Diagnosing memory usage

C7 running 2.3.6.145. All devices are z-wave. I only have 16 devices, and 10 of those are disabled because I only use them for bench testing different devices/configurations for a home under construction.

I've been monitoring memory usage because I've had to reboot due to low memory a few times, usually after a week or so of usage. After reboot, I have...

11-07 08:28:18,661780,0.57

A day later, it gradually reduces to...

11-08 08:33:47,576128,0.03

It continues to gradually go down until this happened last night...

11-10 23:53:28,525472,0.05
11-10 23:58:32,525432,0.05
11-11 00:03:36,358620,0.05

It is currently showing...

11-11 10:07:20,352772,0.03

Here's what the log shows around the time of the big increase...

The same sequence of log entries are shown at midnight for previous days, but those days don't show any corresponding memory usage increase like the one that happened last night.

I don't have any rules, etc. that run at midnight.

How do I diagnose the cause of this big increase in memory usage? Also, is it normal for memory usage to gradually increase over time? In 3.5 days, usage increased quite a bit, before the big increase last night.

Quick question as an aside. Are the devices you disabled, still powered up or are they off?

They are not powered up unless I "un-disable" them for bench testing.

I've been seeing similar on my C8 with 2.3.6.144. It's happened three times now. I get a gradual slow decrease in free memory over time as expected then a large 100,000KB plus drop that doesn't align with any backup, update or activity. I've already done a soft reset and restore in case there was any database corruption. I've detailed it in this post:

If any of these are mains based, that could cause issues in your mesh...Disabling them doesn't turn off the device's routing...

My mesh understanding is that it should heal itself over time. How would their prolonged powered-off and disabled state affect free memory?

Zigbee does a better job than z-wave. Removing a mains based device from a z-wave mesh will make it very unhealthy. Z-wave doesn't heal itself that well. It's less critical with battery devices as they don't route, but removing mains based devices is equivalent to using a baseball bat. If you're gonna remove a device, be it zigbee or z-wave it's best to exclude z-wave and just remove from the zigbee table.

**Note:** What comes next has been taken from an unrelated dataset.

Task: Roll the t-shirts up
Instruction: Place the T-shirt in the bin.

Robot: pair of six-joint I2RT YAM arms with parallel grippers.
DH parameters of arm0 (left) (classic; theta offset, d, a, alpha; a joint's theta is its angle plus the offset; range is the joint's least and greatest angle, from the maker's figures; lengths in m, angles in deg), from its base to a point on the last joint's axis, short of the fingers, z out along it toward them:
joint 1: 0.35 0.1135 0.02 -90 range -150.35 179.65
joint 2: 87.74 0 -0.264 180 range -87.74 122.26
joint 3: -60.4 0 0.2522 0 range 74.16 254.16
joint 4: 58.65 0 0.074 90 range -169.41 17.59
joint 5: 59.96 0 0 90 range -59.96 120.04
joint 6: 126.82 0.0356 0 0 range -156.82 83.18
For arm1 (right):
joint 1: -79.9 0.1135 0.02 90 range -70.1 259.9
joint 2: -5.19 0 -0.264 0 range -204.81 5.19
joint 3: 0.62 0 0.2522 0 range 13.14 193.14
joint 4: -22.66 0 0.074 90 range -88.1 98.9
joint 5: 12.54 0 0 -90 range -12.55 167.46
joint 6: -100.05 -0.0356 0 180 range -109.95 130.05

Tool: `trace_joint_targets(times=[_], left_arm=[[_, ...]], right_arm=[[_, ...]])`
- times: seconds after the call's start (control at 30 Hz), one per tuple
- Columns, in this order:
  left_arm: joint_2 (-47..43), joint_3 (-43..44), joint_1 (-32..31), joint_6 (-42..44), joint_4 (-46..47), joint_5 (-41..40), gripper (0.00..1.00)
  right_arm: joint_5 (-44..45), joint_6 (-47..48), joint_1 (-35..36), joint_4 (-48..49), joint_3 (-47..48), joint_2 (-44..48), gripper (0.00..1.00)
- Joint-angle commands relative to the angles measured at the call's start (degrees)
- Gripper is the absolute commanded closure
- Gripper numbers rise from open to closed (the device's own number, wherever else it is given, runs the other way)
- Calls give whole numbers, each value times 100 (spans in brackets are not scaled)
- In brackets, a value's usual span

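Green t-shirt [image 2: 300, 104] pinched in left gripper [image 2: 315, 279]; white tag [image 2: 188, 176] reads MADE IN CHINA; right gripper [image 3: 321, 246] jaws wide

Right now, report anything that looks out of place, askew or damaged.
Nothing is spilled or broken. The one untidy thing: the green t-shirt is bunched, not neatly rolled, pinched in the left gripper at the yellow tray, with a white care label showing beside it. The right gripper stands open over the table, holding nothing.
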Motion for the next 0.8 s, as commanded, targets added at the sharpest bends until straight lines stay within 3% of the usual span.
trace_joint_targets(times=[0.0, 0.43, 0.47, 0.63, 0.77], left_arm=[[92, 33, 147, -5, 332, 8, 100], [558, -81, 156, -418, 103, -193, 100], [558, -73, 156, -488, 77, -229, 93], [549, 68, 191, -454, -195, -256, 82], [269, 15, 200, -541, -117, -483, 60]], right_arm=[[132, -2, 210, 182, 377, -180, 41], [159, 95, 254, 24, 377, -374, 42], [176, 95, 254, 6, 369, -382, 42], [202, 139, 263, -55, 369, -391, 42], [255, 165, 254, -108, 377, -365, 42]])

I don't have any issues with taking a device offline. YMMV :person_shrugging:
After a couple of days all the other devices forget it even existed.

@user2164 did you see this post and try a backup/restore as a first step?

1 Like

When I'm bench testing a device, it's sitting within a few feet of the HE, and it's powered up for only a few minutes at a time over maybe an hour or two. That may happen every couple of weeks at this point (most of my bench testing is done for now). The few times I've looked at the z-wave topology, none of the "production devices" (i.e., the six I'm actually using in this house) are attempting to route thru one of the disabled devices.

I just did a backup/restore/reboot and am back at 648,916KB of storage. I will monitor it for a few days to see if the big decrease happens again.

If it doesn't happen again, does that imply that the database was corrupted? If so, it doesn't seem like backup/restore/reboot is a reasonable alternative solution to diagnosing and fixing the real problem.

Yes, some sort of database issue recently has been shown to cause what looks like a memory leak. No one knows what is causing the database to get to this state. The devs are aware of the issue.